The name “Hubert” is a play on the word “hub,” because the tool is designed to serve as a hub of feedback, Nordmark said.

What It Can (and Can’t) Do

Hubert asks students variations on four basic questions: What could the instructor do to improve the course? Is there anything the instructor should stop doing? What's working well? How has the class been over all?

It is persistent -- if you respond that nothing about the course should be changed, Hubert follows up with “Surely there must be something that could be improved?”

Instructors send links to Hubert via email or through the learning management system. Nordmark said the company will build integrations with all the major LMSes in the near future. The company doesn’t sell email addresses it collects through the Hubert platform, Nordmark said.

As of early this semester, professors have started soliciting feedback through Hubert that will shape their approach to teaching the rest. Initial reviews of the tool’s performance have been positive, though some instructors say they’ve encountered bugs.

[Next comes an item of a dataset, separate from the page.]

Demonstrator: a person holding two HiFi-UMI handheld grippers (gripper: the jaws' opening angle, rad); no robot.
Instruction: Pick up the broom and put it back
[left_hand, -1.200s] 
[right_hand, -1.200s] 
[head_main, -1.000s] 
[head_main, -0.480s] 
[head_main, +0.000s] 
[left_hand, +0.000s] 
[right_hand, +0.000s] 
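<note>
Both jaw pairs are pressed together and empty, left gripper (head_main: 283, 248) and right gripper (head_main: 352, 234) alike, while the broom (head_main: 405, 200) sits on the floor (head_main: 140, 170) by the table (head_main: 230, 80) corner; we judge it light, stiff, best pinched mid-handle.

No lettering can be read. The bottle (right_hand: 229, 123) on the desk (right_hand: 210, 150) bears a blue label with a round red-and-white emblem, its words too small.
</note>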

John Munro, an associate professor of business at the University of the Virgin Islands, thought the tool would be a good fit for his classes on computer applications like Microsoft Word for business students, as well as a class on business history that he teaches to a combination of in-person and remote students.

The traditional evaluation format had grown increasingly unhelpful to Munro -- he only got feedback after the semester was over, and the feedback he did get was from students worn out by finals and ready to move on. The one-to-10 grading scale on the existing form also didn’t lend itself to useful self-analysis, Munro said.

Once students have submitted their comments to Hubert at any time over a seven-day period, Munro lets Hubert do the tedious work he previously had to do himself.

“To me the benefit of the Hubert system is you don’t have administrative staff that have to transcribe and tabulate and go through the forms,” Munro said. “The person and time cost is reduced to essentially zero or very close.”

So far, Munro has learned that some students prefer not to have material “spoon-fed” to them -- he plans to cut back in future weeks. He’s looking forward to seeing whether the next round of feedback reflects recognition for actively addressing student concerns.

What It Could Do

More specialized uses for Hubert are also in the works. Samuel Adams, instructional technology specialist in the intensive English language program at Temple University, has tested the tool in training courses for teachers of English for speakers of other languages, and he hopes it will eventually work for students in those courses as well.

“I like that it just sort of condenses a lot of the lengthier sentences and explanations down into some key words,” Adams said. He also sometimes looks at individual responses to get a clearer sense of how the tool distills multiple sentences into a holistic report.

Adams said he’s struggled to use Hubert on his smartphone, and that the algorithm’s report on the comments hasn’t always aligned precisely with the actual comments. Still, he sees value in using the tool as developers continue to improve it.

With traditional evaluations, “it could be 500 to 700 points of data depending on how many courses and students we have per term. Having to process that over several weeks is pretty onerous,” Adams said. “If this could be something with a high degree of fidelity, I think it’s something worth exploring.”